Until now, most of these companies have defended themselves on the grounds that there are side benefits — a Microsoft spokesman has said that “we’re helping millions of people communicate, share stories, share photographs and build relationships” — or on the grounds that they can’t control technology anyway. A Cisco spokesman told me that this is the “same equipment technology that your local library uses to block pornography,” and besides, “we’re not doing anything illegal.”
But as U.S. companies become more deeply involved in China, and as technology itself progresses, those lines may begin to sound weaker.
Over the past couple of years, Harry Wu, a Chinese human rights activist and former political prisoner, has carefully tracked Western corporate cooperation with Chinese police and internal security, and in particular with a Chinese project called “Golden Shield,” a high-tech surveillance system that has been under construction for the past five years.
Although the company won’t confirm it, Wu says Cisco representatives in China have told him that the company has contracts to provide technology to the police departments of at least 31 provinces.
Some of that technology may be similar to what the writer and former businessman Ethan Gutmann describes in his recent book, “Losing the New China: A Story of American Commerce, Desire and Betrayal.”
Gutmann — whose account is also bitterly disputed by Cisco (“He’s getting a lot of press out of this,” complained the spokesman) — claims to have visited a Shanghai trade fair where Cisco was advertising its ability to “integrate judicial networks, border security and vertical police networks” and more generally its willingness to build Golden Shield.
If this isn’t illegal, maybe it should be.
After the Tiananmen Square massacre in 1989, the United States passed a law prohibiting U.S. firms from selling “crime control and detection” equipment to the Chinese.
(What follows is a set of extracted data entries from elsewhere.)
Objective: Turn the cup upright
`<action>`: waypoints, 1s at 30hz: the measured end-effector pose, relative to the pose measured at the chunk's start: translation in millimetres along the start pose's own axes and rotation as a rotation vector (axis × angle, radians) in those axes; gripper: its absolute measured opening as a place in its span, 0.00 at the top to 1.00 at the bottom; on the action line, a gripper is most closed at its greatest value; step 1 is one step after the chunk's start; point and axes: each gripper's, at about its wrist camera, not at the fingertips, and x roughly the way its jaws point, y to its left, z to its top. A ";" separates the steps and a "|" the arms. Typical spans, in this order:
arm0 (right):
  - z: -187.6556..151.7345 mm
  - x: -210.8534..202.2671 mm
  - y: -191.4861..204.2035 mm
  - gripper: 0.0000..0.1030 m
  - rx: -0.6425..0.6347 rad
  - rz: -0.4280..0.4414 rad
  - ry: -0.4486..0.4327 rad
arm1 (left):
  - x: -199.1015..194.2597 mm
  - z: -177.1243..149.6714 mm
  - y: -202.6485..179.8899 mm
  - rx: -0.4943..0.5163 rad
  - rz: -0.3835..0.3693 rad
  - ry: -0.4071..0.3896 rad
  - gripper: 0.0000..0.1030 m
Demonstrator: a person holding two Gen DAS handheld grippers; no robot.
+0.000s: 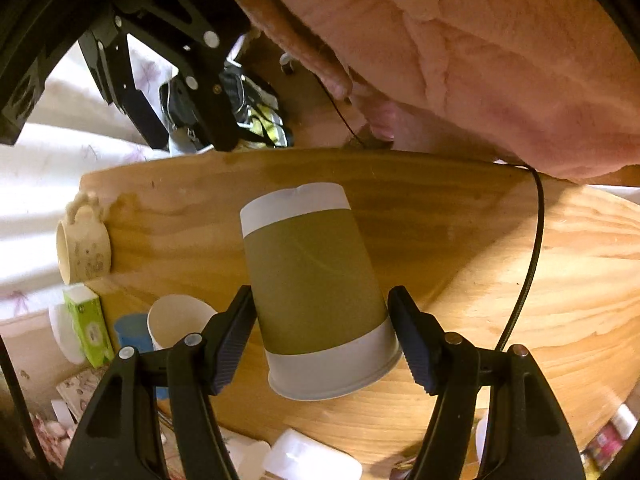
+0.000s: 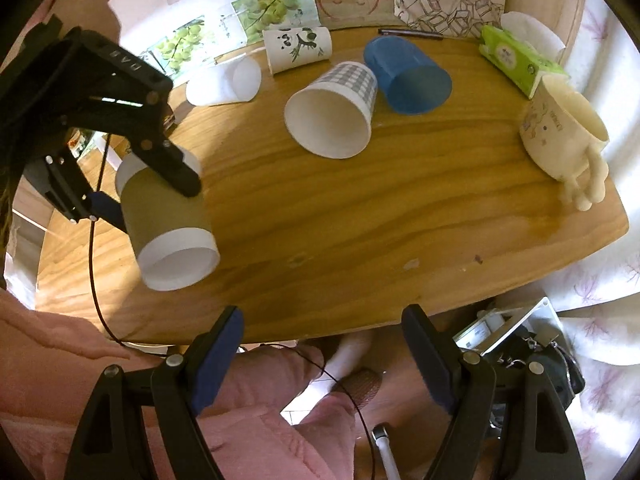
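Observation:
An olive-green paper cup with white bands (image 1: 314, 280) sits between the fingers of my left gripper (image 1: 322, 336), which is shut on it. In the right wrist view the cup (image 2: 168, 224) hangs tilted above the wooden table (image 2: 360, 220), its open mouth toward the camera and down. The left gripper (image 2: 132, 184) grips its sides there. My right gripper (image 2: 322, 344) is open and empty, above the table's near edge.
On the table lie a checked paper cup (image 2: 332, 112), a blue cup (image 2: 408, 76), a panda cup (image 2: 298, 48) and a white cup (image 2: 226, 82). A cream mug (image 2: 564, 136) stands at the right. A green tissue pack (image 2: 516, 58) lies behind it.

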 end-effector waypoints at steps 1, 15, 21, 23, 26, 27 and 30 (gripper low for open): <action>-0.2 1.2 1.4 0.21 0.000 0.001 0.001 | 0.6 0.1 -0.1 0.010 -0.002 -0.008 0.31; 2.8 8.3 3.7 0.21 0.004 0.017 0.015 | 22.8 -3.2 -0.2 0.046 0.021 0.034 0.29; 4.6 9.3 0.5 0.21 0.007 0.023 0.019 | 25.6 -3.6 -1.5 0.056 0.022 0.041 0.29; 4.1 9.5 -0.8 0.21 0.010 0.025 0.021 | 27.3 -4.2 -1.6 0.057 0.016 0.053 0.29; 3.8 9.7 -2.5 0.21 0.012 0.029 0.024 | 31.8 -3.7 -1.3 0.047 0.005 0.081 0.29; 3.7 10.0 -3.1 0.21 0.013 0.029 0.026 | 32.5 -3.6 -1.8 0.048 0.007 0.084 0.29; 4.1 10.6 -4.3 0.21 0.016 0.033 0.030 | 33.0 -3.7 -2.5 0.052 0.004 0.086 0.29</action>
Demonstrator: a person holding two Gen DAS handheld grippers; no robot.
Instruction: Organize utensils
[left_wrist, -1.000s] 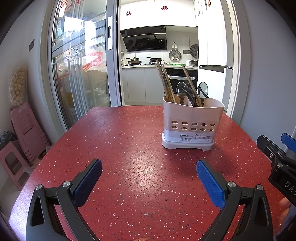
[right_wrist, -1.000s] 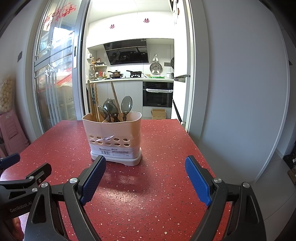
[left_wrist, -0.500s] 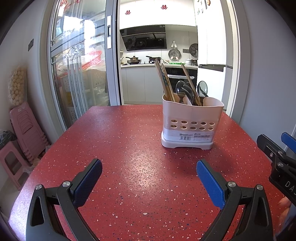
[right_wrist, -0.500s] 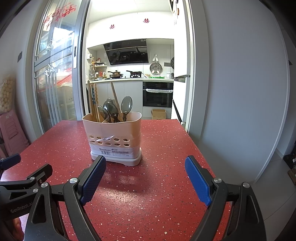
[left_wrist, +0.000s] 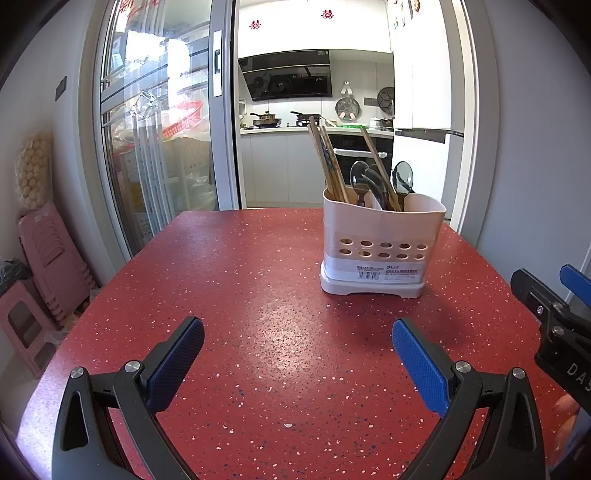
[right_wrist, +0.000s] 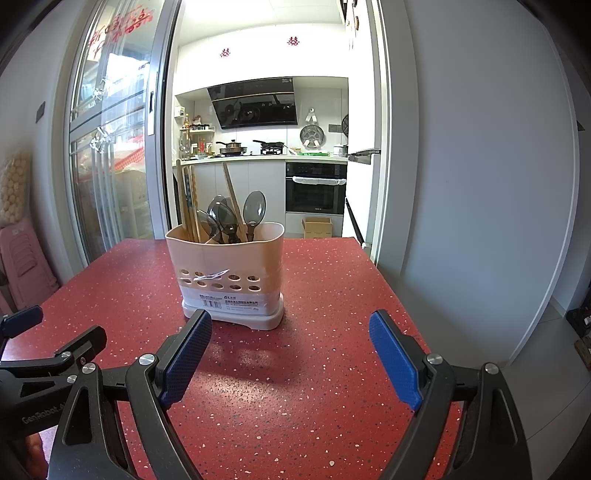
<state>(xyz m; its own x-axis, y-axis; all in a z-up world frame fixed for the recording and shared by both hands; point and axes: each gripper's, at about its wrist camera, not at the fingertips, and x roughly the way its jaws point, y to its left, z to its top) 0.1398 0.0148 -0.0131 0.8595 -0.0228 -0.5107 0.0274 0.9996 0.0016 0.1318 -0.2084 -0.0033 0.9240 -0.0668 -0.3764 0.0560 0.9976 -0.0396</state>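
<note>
Both the left gripper (left_wrist: 297, 354) and the right gripper (right_wrist: 290, 350) are held spread wide above the red speckled desk (left_wrist: 236, 295), with nothing pinched between the blue pads. The white utensil holder (right_wrist: 227, 280), filled with wooden chopsticks (right_wrist: 188, 199) and dark spoons (right_wrist: 225, 218), is seen standing upright on the desk ahead of both grippers, right of the left gripper's line and left of the right gripper's.

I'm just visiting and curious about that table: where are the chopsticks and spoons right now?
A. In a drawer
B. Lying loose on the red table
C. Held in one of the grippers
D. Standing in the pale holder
D: the chopsticks and spoons stand upright in the pale holder on the red table, while the left gripper and right gripper are both open and empty.
</note>
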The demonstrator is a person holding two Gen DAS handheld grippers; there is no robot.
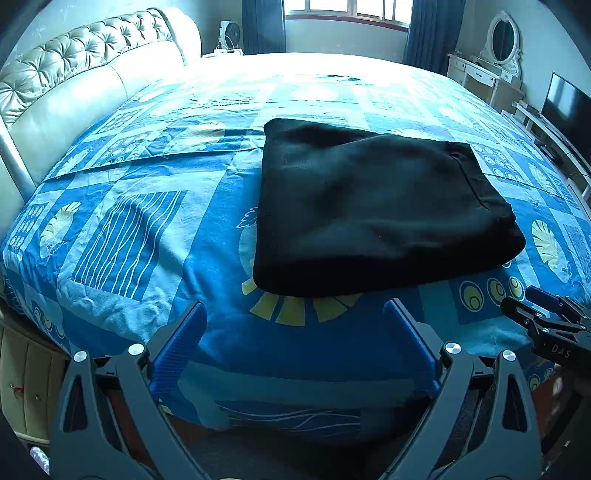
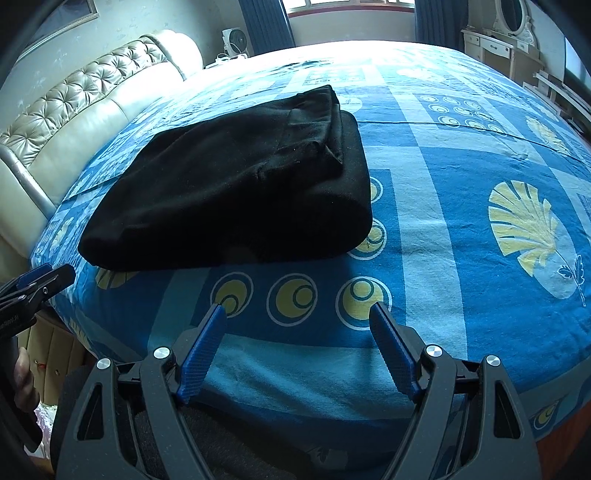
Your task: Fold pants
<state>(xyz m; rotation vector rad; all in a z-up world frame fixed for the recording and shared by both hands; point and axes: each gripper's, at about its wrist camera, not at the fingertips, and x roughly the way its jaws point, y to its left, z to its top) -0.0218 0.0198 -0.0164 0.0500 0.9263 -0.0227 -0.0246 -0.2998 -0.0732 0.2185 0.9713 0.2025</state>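
Note:
Black pants [image 1: 373, 206] lie folded into a thick rectangular stack on the blue patterned bedspread [image 1: 140, 229]. In the right wrist view the pants [image 2: 236, 184] sit ahead and to the left, with a pocket edge on top. My left gripper [image 1: 295, 310] is open and empty, just short of the stack's near edge. My right gripper [image 2: 297, 312] is open and empty above the bedspread [image 2: 461, 229], apart from the pants. Each gripper shows at the edge of the other's view: the right gripper [image 1: 532, 306] and the left gripper [image 2: 48, 278].
A tufted cream headboard [image 1: 74, 85] runs along the left side of the bed. A dressing table with an oval mirror [image 1: 498, 44] and a TV [image 1: 565, 107] stand at the far right. A window with dark curtains [image 1: 347, 14] is at the back.

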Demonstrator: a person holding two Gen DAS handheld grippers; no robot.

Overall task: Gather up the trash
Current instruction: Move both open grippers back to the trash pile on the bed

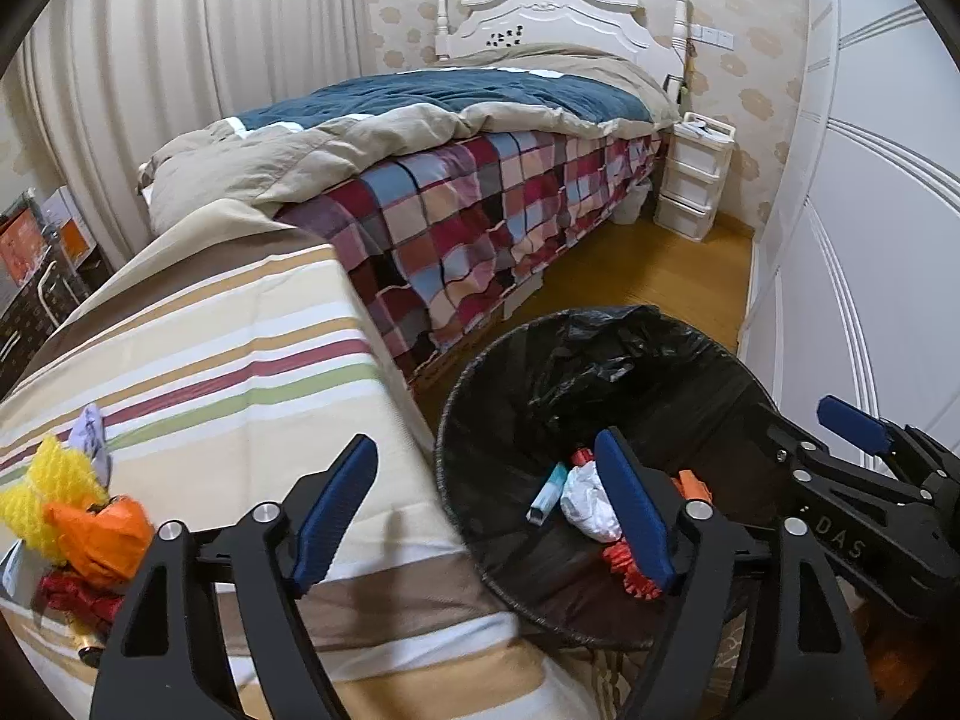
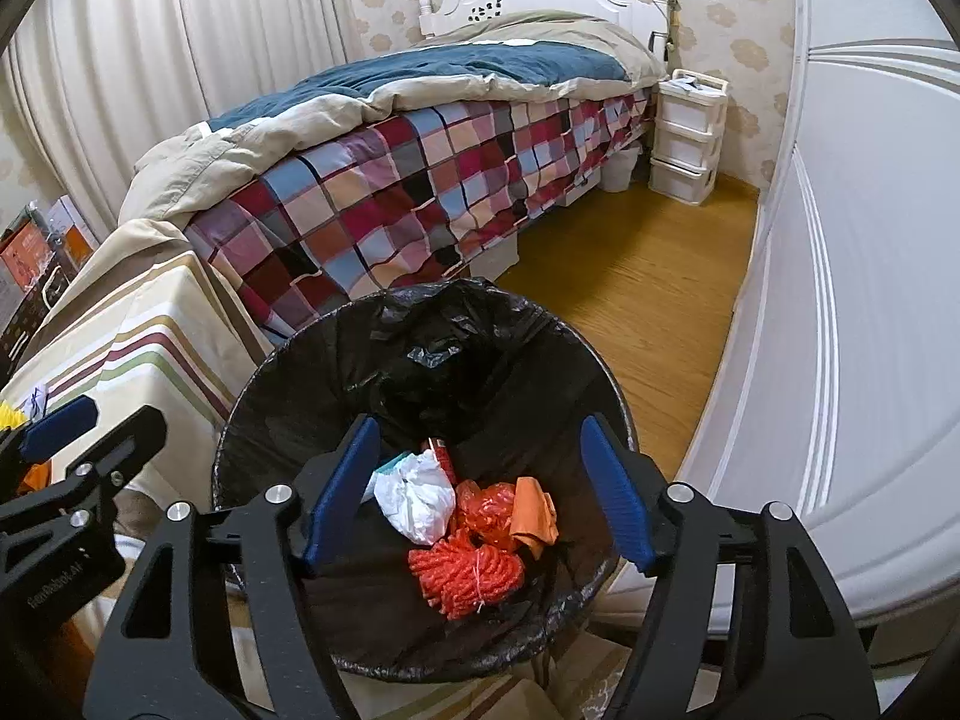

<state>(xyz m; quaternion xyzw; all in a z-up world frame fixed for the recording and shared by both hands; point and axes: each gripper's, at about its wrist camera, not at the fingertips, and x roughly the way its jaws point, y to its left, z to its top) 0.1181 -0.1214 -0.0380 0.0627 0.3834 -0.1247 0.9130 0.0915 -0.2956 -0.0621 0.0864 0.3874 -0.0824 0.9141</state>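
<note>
We found the collected trash lying at the bottom of the trash bin (image 2: pixel 420 360), a round bin lined with a black bag that stood on the wooden floor (image 2: pixel 648 276) just beside the striped surface (image 1: pixel 240 372). In the bin we noted a crumpled white wrapper (image 2: pixel 420 495), a small tube (image 1: pixel 547 495) partly under it, a red net bundle (image 2: pixel 465 576), a red plastic piece (image 2: pixel 489 507) and an orange scrap (image 2: pixel 534 510), all touching one another.

We held the right gripper (image 2: pixel 480 492) above the bin mouth with its jaws standing wide apart and nothing between the blue pads. We held the left gripper (image 1: pixel 492 516) over the edge where the surface meets the bin, jaws likewise wide and empty; its right finger hung over the bin, its left finger over the cloth.

More trash remained on the surface at its near left corner: a yellow net (image 1: pixel 45 489), an orange wrapper (image 1: pixel 99 531), a dark red item (image 1: pixel 72 594) and a pale crumpled scrap (image 1: pixel 90 435), grouped close together.

Beyond the bin stood the bed (image 2: pixel 390 180) with a checked blanket, and a white drawer unit (image 2: pixel 687 138) near the headboard.
</note>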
But in 1989, the definition of police equipment ran to truncheons, handcuffs and riot gear. Has it been updated? We may soon find out: A few days ago, Rep. Dan Burton, R-Ind., of the House Foreign Relations Committee wrote a letter to the Commerce Department asking exactly that.
In any case, it’s time to have this debate again. There could be other solutions — such as flooding the Chinese Internet with filter-breaking technology.

Beyond legality, of course, there’s morality. And here the judgment of history will prove more important than whatever Congress does or does not do today.
Sixty years after the end of World War II, IBM is still battling lawsuits from plaintiffs who accuse the company of providing the “enabling technologies” that facilitated the Holocaust.
Sixty years from now, will Microsoft, Cisco and Yahoo be doing the same?